TASK DESCRIPTION: Begin at the line below that has "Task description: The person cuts". Stop after the line that has "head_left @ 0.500", repeating each line exactly and leaving out the pictures.

Collection entries:
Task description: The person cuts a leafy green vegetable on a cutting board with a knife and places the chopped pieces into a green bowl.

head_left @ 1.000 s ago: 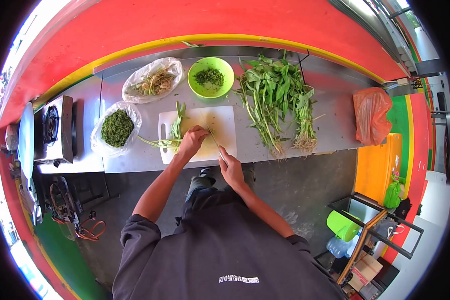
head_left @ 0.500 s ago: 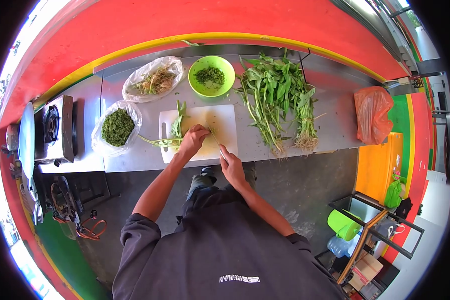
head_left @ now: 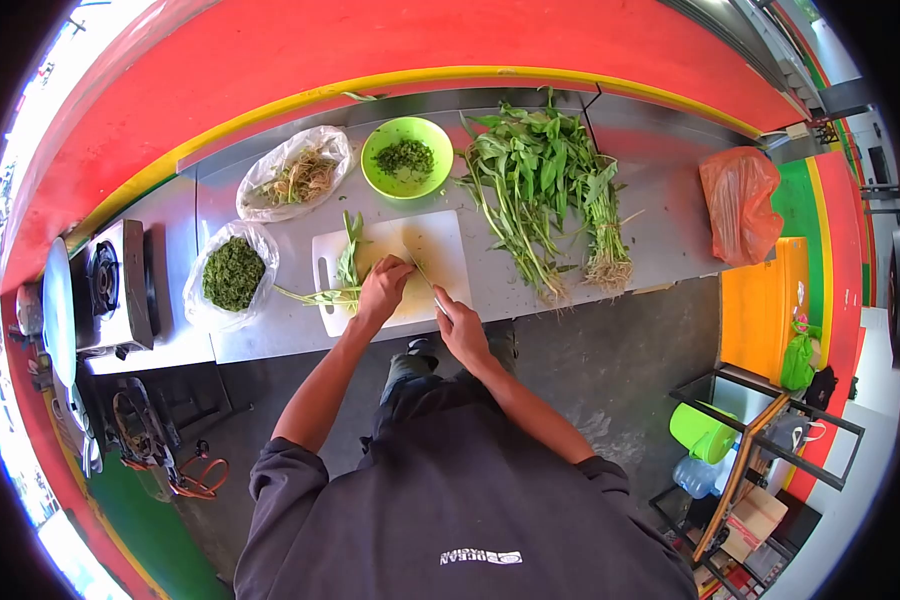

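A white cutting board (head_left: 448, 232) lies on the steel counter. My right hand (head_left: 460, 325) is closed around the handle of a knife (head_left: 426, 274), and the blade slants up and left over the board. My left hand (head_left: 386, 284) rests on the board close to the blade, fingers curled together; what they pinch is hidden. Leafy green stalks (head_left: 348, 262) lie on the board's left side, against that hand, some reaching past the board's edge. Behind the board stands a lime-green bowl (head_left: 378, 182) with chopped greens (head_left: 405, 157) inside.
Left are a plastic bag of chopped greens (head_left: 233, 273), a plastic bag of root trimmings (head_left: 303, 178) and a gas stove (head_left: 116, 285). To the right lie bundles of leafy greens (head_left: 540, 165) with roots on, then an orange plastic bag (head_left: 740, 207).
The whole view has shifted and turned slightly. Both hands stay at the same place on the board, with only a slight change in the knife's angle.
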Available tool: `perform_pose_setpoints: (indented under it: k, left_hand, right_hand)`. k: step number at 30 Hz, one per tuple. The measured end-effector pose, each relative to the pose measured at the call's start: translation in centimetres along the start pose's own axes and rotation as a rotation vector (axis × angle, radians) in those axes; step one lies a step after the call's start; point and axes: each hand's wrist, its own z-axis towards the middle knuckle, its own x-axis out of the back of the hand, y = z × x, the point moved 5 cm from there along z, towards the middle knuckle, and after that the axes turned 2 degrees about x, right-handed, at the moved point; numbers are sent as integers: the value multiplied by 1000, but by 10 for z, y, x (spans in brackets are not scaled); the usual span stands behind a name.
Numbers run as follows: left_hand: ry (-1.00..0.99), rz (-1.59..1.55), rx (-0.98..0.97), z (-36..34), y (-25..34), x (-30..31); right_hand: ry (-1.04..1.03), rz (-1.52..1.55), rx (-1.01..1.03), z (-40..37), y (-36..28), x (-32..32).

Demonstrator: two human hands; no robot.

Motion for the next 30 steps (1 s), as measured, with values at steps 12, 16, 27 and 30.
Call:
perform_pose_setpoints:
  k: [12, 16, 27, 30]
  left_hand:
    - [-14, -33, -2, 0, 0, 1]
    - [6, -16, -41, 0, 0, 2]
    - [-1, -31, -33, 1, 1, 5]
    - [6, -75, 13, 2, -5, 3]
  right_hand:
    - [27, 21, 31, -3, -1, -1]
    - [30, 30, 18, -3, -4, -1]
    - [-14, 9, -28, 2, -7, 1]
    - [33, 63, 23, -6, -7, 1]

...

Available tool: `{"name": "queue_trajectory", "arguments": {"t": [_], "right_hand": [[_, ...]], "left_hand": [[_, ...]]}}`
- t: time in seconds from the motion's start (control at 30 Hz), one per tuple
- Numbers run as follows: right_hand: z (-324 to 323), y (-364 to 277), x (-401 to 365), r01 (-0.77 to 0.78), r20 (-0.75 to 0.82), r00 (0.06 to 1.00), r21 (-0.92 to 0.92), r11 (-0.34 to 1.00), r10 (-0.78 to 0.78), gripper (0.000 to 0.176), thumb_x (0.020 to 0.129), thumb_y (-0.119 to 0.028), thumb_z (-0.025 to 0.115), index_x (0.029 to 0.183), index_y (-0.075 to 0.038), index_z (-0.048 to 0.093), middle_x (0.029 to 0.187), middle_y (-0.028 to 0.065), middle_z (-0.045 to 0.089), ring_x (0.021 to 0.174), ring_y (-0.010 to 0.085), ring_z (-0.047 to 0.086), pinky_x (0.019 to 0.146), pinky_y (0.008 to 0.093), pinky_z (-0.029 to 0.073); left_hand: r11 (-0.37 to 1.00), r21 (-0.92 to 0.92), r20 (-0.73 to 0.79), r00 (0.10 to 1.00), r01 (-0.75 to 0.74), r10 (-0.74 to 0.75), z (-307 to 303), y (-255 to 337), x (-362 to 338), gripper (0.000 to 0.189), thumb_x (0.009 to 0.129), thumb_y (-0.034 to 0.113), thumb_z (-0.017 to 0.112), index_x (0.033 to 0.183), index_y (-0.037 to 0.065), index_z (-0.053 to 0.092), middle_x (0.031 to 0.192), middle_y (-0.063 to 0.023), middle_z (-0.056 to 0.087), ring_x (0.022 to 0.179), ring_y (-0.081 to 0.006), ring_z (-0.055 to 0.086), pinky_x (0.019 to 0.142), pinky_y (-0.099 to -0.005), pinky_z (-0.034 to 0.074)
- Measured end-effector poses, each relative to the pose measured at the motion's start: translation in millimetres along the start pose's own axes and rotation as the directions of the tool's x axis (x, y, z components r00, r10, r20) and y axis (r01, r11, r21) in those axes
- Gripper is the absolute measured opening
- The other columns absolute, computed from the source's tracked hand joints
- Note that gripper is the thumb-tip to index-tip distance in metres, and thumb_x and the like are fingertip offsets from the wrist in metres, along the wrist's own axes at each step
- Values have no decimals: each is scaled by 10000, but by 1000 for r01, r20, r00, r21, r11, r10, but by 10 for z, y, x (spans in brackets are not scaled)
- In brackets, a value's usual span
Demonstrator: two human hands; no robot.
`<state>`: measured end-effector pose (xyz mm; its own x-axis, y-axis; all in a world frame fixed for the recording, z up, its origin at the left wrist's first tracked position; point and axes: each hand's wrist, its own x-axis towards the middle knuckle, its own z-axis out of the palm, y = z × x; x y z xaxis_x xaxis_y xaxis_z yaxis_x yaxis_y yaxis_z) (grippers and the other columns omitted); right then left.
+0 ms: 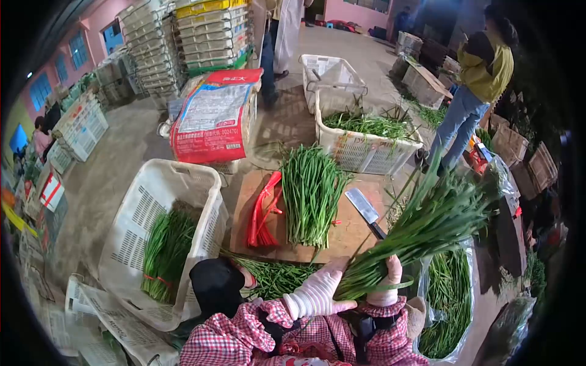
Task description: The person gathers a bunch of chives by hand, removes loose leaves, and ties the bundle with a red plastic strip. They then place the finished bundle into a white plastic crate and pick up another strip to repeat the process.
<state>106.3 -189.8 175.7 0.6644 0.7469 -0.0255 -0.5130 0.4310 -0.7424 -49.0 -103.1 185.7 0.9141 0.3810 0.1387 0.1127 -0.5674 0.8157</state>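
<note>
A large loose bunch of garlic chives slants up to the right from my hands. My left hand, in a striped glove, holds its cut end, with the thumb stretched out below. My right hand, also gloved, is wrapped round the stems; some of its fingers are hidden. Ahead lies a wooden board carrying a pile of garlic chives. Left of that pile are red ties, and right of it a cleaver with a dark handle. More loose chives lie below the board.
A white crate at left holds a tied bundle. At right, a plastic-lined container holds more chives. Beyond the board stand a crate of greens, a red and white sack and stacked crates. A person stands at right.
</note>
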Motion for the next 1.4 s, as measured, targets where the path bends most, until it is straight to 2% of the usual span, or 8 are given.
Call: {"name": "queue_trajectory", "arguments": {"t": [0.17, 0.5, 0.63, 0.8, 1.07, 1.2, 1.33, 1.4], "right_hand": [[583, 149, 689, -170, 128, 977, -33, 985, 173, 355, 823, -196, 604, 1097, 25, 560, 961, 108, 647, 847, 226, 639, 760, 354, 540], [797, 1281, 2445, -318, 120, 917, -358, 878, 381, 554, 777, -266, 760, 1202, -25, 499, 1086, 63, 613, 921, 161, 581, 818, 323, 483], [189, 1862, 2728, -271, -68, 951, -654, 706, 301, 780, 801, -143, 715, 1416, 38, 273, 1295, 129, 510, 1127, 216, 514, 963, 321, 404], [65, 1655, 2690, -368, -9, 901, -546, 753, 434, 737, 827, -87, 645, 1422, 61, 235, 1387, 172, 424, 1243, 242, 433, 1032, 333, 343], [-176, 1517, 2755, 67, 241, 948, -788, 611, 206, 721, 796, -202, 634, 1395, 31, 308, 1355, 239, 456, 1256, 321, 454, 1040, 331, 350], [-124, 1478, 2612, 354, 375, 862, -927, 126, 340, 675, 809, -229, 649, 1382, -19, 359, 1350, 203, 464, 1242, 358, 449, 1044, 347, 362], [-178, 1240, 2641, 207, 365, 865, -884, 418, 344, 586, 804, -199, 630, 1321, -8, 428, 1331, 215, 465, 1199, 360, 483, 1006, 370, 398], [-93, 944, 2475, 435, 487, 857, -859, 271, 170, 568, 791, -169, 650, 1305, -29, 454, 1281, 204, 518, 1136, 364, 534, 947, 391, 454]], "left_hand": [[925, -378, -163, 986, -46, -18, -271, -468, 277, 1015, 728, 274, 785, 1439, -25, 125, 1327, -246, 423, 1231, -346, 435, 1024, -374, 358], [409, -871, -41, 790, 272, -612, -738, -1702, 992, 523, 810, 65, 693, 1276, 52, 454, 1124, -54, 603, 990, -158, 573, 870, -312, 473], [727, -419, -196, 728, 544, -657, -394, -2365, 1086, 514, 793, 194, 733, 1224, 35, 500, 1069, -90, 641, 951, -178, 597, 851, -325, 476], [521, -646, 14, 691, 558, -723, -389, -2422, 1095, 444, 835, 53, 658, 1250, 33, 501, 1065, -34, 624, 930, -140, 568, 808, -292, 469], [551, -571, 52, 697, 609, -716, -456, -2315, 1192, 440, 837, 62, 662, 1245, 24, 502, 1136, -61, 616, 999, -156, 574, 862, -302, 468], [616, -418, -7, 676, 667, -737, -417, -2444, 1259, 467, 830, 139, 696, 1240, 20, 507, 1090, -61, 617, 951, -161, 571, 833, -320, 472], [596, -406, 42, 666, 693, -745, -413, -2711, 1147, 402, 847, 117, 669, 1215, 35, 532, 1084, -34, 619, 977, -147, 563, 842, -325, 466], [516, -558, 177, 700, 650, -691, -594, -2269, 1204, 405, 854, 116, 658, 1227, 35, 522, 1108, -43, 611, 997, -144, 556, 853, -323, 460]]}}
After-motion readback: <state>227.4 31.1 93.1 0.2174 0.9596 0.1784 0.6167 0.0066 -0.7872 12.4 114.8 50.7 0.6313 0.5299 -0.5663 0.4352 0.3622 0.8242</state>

PROBLEM SOLUTION:
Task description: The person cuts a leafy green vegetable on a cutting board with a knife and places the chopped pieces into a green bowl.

head_left @ 1.000 s ago: 
head_left @ 0.500 s ago: 

No further work remains on the exercise.